Etheldreda (Æthelthryth, Ediltrudis, Audrey) (d. 679), queen, foundress and abbess of Ely. She was the daughter of Anna, king of East Anglia, and was born probably at Exning (Suffolk). At an early age she was married (c.652) to Tondberht, ealdorman of the South Gyrwas, but she remained a virgin. On his death, c.655, she retired to the Isle of Ely, her dowry. In 660, for political reasons, she was married again, this time to Egfrith, the young king of Northumbria, then only fifteen years old and several years younger than her. He agreed that she should remain a virgin, as in her previous marriage. But twelve years later he wished their marital relationship to be normal; Etheldreda, advised and aided by Wilfrid, bishop of Northumbria, refused. Egfrith offered bribes in vain. Etheldreda left him, became a nun at Coldingham under her aunt Ebbe (672), and founded a double monastery at Ely in 673. Egfrith married again: Wilfrid, some years later, was exiled from Northumbia.
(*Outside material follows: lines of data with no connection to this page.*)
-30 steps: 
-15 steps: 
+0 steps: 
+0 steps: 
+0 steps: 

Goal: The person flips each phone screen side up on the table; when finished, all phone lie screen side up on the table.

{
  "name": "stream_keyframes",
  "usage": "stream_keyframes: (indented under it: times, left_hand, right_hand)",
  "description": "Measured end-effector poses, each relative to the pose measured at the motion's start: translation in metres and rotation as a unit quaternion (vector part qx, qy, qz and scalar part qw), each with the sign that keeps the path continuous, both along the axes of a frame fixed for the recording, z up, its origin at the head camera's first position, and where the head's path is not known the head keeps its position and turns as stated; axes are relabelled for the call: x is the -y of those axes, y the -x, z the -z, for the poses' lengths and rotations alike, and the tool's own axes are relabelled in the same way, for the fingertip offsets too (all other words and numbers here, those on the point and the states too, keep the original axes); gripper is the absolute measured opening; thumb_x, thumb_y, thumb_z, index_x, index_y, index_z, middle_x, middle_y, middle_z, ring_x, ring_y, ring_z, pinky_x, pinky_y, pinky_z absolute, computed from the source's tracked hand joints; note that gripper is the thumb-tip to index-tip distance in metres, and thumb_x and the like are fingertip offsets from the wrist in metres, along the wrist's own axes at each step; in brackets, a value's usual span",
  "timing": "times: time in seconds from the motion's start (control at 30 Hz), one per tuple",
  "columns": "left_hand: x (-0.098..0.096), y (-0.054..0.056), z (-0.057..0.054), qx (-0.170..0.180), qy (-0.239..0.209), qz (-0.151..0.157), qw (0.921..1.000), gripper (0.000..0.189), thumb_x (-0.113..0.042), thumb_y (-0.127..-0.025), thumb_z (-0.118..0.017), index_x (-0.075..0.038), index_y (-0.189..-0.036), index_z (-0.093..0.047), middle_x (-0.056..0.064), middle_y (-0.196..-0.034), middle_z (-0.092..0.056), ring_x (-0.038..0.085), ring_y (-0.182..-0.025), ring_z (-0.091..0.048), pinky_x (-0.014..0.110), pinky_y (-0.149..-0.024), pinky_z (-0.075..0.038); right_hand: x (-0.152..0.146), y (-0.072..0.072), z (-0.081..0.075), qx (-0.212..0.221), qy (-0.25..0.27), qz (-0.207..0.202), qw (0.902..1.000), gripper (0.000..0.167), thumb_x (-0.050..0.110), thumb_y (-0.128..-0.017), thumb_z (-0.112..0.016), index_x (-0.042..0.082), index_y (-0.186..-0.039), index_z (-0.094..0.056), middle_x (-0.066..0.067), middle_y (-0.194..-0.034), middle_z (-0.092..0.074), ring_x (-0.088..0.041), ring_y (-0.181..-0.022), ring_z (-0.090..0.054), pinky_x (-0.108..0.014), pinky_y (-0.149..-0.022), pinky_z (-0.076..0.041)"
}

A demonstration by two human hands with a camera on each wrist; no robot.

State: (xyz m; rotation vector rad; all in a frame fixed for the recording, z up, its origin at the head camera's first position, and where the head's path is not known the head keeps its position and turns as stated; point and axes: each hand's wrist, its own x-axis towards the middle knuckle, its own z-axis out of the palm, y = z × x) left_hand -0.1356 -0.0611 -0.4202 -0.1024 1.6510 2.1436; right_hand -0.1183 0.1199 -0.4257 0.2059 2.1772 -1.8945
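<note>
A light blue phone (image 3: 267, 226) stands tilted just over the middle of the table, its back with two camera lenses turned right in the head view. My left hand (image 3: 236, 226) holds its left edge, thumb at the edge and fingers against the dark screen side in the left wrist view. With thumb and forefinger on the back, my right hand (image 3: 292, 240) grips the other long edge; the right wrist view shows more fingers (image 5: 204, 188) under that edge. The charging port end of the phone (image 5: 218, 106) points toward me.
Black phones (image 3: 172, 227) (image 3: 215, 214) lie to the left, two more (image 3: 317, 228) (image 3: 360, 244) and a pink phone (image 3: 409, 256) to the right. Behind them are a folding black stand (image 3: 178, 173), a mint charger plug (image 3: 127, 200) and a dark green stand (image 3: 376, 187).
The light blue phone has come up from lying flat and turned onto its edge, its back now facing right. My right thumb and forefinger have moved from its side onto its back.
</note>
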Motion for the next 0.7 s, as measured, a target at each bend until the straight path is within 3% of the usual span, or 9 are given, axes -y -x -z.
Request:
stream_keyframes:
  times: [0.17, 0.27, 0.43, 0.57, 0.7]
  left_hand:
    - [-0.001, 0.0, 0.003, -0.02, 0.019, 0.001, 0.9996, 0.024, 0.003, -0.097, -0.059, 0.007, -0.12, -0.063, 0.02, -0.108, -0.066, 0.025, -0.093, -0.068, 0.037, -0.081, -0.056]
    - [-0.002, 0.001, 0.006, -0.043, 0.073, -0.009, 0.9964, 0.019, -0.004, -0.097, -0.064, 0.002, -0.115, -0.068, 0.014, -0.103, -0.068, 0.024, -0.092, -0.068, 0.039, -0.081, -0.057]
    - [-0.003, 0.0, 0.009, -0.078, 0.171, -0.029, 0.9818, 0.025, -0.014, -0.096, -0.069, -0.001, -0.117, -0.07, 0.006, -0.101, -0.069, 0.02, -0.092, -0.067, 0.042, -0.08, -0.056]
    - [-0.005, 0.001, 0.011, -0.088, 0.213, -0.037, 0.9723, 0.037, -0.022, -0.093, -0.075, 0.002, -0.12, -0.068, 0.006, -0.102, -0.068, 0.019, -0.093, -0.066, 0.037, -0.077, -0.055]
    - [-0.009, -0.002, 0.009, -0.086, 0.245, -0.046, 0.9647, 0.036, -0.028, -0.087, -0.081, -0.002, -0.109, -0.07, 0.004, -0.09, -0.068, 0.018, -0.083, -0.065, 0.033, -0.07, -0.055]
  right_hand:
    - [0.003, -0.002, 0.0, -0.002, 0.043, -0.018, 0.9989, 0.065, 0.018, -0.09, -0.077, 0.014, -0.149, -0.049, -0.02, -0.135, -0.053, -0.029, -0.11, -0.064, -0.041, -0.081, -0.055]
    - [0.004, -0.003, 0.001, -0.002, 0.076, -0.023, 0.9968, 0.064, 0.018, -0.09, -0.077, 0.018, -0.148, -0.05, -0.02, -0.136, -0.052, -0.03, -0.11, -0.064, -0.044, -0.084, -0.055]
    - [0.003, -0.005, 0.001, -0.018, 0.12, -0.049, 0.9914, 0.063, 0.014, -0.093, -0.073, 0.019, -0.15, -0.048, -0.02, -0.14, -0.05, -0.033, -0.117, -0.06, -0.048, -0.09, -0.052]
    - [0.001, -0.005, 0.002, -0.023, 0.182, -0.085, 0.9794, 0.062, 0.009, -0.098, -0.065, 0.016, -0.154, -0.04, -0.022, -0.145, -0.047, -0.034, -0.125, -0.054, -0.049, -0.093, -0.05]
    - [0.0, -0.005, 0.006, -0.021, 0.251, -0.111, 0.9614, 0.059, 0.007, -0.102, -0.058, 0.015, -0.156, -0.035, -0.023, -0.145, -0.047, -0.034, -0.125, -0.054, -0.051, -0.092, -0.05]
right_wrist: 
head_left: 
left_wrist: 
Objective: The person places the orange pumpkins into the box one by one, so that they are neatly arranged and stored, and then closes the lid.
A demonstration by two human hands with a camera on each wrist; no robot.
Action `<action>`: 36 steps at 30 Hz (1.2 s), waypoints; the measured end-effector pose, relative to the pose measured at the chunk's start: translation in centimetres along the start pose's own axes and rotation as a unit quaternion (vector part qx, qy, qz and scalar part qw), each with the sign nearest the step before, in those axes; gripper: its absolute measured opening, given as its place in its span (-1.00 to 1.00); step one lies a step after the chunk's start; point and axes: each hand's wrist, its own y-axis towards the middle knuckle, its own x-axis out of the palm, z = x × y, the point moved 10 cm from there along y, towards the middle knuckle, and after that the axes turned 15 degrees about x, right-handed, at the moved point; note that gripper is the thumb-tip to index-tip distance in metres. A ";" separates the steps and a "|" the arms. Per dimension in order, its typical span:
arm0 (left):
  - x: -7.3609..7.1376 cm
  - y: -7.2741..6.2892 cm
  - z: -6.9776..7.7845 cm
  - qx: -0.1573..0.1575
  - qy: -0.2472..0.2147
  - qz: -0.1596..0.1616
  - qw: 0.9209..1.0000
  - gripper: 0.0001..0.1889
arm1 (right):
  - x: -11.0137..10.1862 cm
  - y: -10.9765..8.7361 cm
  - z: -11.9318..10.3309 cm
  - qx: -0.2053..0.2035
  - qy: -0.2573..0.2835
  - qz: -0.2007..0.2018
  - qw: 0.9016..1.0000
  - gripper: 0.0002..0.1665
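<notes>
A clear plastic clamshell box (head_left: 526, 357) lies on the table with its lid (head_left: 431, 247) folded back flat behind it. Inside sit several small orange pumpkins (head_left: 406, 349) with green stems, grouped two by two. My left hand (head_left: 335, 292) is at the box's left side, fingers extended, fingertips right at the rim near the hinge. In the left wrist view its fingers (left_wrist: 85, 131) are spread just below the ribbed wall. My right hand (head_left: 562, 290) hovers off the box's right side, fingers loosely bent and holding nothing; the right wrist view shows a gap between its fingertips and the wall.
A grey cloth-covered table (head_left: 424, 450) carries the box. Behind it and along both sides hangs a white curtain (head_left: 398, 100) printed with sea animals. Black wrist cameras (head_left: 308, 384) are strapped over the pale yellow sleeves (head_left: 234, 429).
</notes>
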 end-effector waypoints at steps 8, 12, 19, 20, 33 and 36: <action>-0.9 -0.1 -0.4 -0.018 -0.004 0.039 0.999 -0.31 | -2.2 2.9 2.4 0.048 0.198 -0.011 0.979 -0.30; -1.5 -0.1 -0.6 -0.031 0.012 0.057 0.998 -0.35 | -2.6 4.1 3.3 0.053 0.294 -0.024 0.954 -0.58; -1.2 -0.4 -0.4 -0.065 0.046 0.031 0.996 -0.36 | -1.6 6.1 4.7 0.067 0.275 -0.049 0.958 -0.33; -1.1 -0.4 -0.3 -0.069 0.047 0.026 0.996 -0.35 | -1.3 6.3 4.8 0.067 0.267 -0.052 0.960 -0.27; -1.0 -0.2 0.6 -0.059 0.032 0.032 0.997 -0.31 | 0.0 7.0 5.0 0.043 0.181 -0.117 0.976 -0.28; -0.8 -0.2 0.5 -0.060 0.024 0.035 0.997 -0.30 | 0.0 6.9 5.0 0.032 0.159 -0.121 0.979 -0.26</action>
Etheldreda meanwhile restored an old church at Ely, reputedly destroyed by Penda, the pagan king of Mercia, and built her monastery on the site of the present Ely cathedral. For seven years she lived an austere life of penance and prayer, eating only one meal a day, wearing woollen clothes instead of linen, watching each morning between Matins and dawn. In this wealthy family monastery, where she was joined or succeeded by sisters and nieces, she died of a tumour on the neck, interpreted as a divine punishment for her vanity in wearing necklaces in her younger days. It was the result of the plague, which also carried off several other nuns in her community.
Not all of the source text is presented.